### [EXERCISE REQUIREMENTS]
Exclude all pictures. Then restate, word for word, the entries from the first line through the line that contains "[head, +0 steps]".
Segment Open
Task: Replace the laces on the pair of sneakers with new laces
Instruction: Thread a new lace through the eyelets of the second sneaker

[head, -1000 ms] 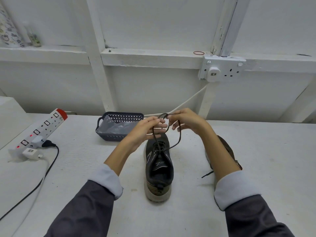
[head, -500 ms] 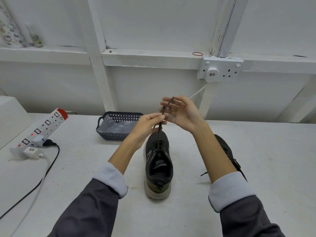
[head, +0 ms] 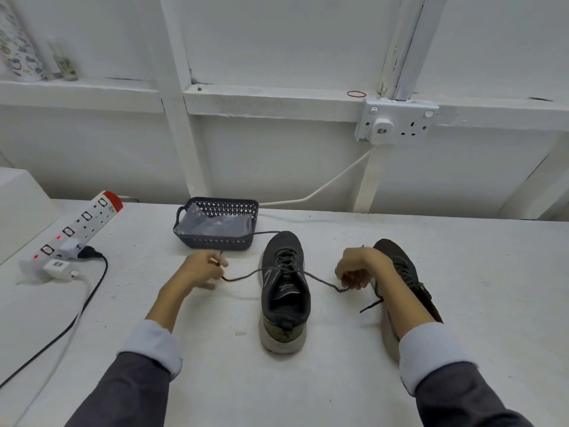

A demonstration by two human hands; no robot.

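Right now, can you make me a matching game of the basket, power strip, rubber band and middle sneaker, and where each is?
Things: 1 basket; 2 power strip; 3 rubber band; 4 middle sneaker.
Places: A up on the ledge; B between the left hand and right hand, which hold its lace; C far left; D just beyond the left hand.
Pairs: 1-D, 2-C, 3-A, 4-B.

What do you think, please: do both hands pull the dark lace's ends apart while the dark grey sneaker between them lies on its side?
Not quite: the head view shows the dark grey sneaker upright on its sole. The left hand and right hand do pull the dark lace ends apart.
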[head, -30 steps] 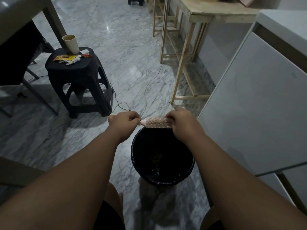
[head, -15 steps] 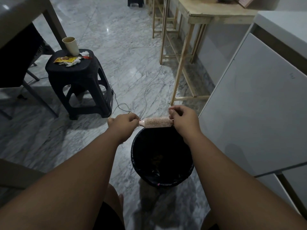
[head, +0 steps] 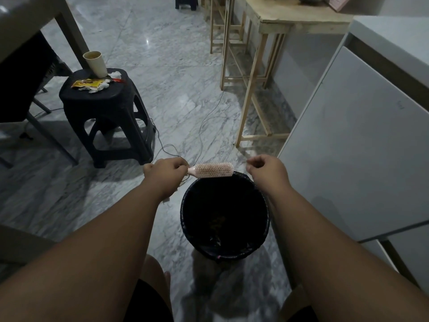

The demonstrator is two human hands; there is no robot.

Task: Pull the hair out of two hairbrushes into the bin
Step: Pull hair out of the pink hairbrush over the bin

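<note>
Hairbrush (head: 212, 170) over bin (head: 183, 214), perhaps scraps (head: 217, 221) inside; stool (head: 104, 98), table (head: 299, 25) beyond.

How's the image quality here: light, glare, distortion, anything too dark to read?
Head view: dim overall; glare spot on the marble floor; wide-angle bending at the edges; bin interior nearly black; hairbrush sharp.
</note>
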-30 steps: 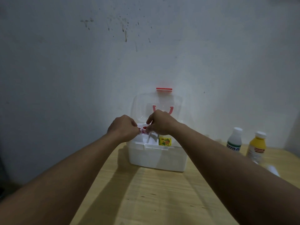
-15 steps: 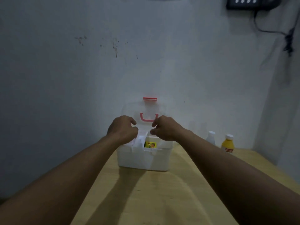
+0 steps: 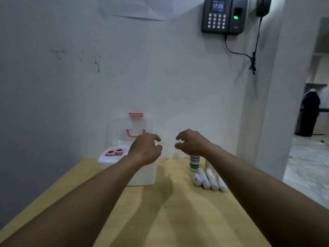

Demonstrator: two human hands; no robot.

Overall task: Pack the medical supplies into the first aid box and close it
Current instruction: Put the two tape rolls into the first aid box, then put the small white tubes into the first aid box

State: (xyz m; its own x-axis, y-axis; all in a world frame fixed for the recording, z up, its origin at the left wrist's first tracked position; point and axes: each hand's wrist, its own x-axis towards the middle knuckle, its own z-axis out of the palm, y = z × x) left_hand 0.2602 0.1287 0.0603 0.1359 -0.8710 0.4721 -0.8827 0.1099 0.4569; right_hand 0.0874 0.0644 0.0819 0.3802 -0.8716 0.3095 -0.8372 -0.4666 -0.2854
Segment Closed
### [SOLUTION FOR THIS PROBLEM]
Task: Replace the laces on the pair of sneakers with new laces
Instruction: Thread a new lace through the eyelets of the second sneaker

[head, -1000 ms] 
[head, -500 ms] 
[head, +0 ms] 

A demonstration by two human hands; no robot.

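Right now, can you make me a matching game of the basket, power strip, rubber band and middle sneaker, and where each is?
Things: 1 basket; 2 power strip; 3 rubber band; 4 middle sneaker.
Places: A up on the ledge; B between the left hand and right hand, which hold its lace; C far left; D just beyond the left hand.
Pairs: 1-D, 2-C, 3-A, 4-B.

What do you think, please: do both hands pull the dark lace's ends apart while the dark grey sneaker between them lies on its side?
Not quite: the head view shows the dark grey sneaker upright on its sole. The left hand and right hand do pull the dark lace ends apart.
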[head, -30 steps] 
[head, -15 steps] 
[head, +0 steps] 

Nothing further remains in this exercise.